→ Work required: With the images removed, write out every line below exactly.

→ Source material:
·····
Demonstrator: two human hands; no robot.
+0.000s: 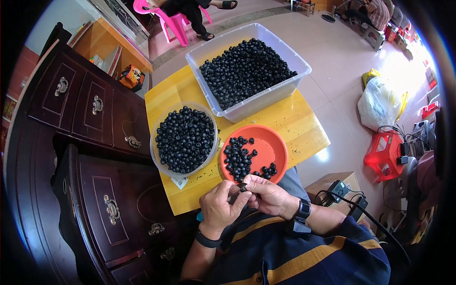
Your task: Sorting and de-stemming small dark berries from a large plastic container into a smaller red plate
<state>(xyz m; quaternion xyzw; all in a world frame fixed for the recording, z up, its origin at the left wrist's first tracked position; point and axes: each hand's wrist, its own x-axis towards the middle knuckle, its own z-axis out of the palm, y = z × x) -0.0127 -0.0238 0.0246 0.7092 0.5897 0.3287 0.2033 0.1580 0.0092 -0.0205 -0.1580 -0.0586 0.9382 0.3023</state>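
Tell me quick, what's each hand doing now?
Left hand: fingers curled at a dark piece; grip unclear.
Right hand: closed, pinching that dark piece.

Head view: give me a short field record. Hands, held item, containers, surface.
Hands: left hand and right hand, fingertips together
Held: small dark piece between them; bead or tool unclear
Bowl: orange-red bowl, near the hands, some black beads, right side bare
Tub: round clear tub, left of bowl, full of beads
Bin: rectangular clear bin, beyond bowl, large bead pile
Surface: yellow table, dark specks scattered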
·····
→ Result of the task:
Demonstrator: two human hands; no robot.
+0.000s: 
Your task: Sorting and de-stemming small dark berries from a large plastic container into a smaller red plate
<state>(xyz m; quaternion xyzw; all in a world frame fixed for the recording, z up, its origin at the left wrist's first tracked position; point and axes: each hand's wrist, its own x-axis towards the middle knuckle, its own z-axis out of the palm, y = z × x) -0.0127 -0.0238 0.0246 0.7092 0.5897 0.3287 0.2033 0.1580 0.0092 -0.0205 -0.1580 -0.0586 0.9382 0.3023</state>
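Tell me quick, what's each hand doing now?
Left hand: fingers curled at a dark piece; grip unclear.
Right hand: closed, pinching that dark piece.

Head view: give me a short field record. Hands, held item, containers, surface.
Hands: left hand and right hand, fingertips together
Held: small dark piece between them; bead or tool unclear
Bowl: orange-red bowl, near the hands, some black beads, right side bare
Tub: round clear tub, left of bowl, full of beads
Bin: rectangular clear bin, beyond bowl, large bead pile
Surface: yellow table, dark specks scattered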

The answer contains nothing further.